TASK REQUIREMENTS:
A line below contains "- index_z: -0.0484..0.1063", and a later one contains "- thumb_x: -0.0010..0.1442". Repeat both, with every line between them, exactly.

::: AVAILABLE DATA :::

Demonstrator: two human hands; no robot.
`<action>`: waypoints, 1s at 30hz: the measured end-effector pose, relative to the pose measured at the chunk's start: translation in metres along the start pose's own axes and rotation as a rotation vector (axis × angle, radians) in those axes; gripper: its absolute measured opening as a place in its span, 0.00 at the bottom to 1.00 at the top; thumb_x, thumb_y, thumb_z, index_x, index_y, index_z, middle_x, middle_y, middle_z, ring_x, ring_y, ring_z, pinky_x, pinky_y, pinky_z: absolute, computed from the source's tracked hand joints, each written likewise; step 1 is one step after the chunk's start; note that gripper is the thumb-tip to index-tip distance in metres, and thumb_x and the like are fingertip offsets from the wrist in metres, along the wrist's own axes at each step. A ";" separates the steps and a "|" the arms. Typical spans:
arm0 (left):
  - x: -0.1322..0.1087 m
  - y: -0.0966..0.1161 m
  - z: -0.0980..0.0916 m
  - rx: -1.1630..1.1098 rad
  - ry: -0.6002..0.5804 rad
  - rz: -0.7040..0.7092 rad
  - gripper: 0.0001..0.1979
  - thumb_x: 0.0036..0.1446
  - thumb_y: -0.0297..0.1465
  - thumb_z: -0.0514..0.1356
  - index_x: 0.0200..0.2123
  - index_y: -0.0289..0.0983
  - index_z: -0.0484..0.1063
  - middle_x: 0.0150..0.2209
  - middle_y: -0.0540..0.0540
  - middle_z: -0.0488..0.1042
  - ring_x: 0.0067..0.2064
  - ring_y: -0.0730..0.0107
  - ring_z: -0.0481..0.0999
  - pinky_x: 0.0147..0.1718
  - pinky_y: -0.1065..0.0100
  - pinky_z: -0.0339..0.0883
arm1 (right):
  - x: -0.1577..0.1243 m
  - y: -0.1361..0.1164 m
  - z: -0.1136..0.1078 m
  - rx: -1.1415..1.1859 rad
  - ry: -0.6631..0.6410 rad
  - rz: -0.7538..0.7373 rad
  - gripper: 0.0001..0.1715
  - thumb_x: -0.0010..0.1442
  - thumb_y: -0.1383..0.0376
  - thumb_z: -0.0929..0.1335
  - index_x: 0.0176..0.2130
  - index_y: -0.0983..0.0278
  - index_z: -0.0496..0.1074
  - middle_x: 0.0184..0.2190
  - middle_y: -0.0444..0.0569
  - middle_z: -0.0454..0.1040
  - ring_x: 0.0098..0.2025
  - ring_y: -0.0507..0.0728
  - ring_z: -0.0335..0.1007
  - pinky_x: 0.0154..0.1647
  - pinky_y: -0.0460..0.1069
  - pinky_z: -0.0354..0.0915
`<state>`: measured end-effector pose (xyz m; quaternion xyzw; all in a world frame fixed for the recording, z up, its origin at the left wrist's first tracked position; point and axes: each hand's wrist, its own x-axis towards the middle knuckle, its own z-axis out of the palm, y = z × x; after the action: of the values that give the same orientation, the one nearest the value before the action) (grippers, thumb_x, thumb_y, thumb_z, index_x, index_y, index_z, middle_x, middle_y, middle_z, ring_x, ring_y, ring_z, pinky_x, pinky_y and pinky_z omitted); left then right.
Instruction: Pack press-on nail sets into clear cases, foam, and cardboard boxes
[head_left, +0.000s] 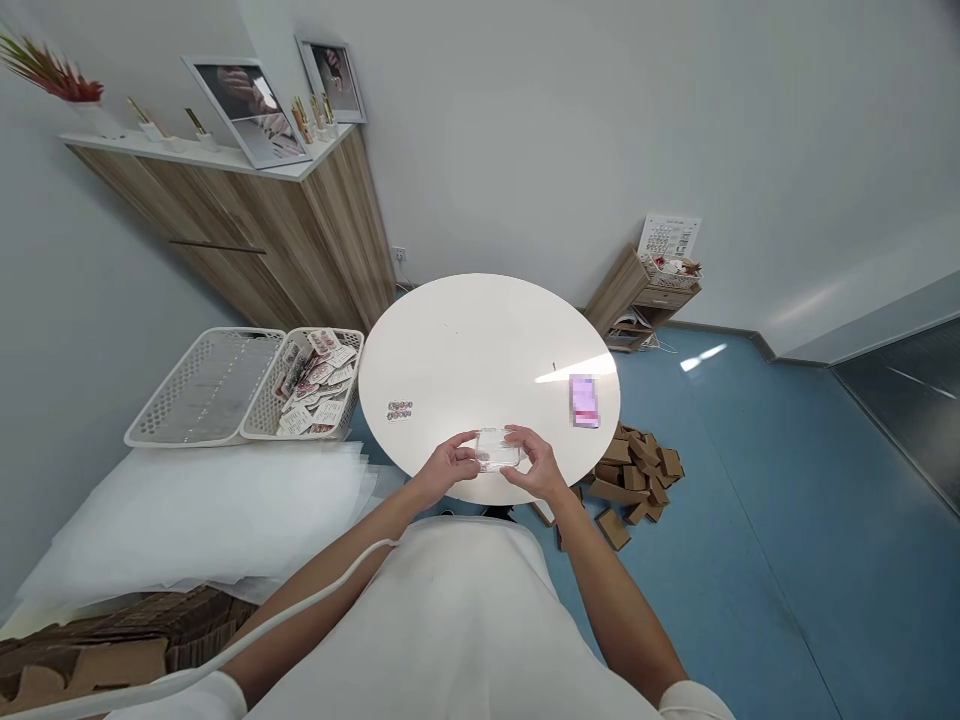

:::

RESPONSE TO THIS EXERCISE:
  - index_z: -0.0484..0.1063
  - middle_x: 0.0150..0.2209
  - middle_y: -0.0540..0.0540
  - middle_z: -0.0488..0.1042
  - ring_x: 0.0067..0.2064
  - ring_y: -0.0730..0.0107
  - ring_z: -0.0481..0.0999
  - pinky_x: 0.0147..0.1718
  - pinky_y: -0.1065..0.0100
  - pinky_z: -0.0339..0.0883
arm1 (right):
  - x: -0.1577..0.1243 m
  - y: -0.1361..0.1164 m
  - z: -0.1136..0.1078 m
  - rx: -1.1415..1.1859 rad
  - ry: -0.6631..0.6410 rad
  - rz: -0.7538..0.7373 rad
  - gripper: 0.0001..0.1715
  - thumb_x: -0.0010..0.1442

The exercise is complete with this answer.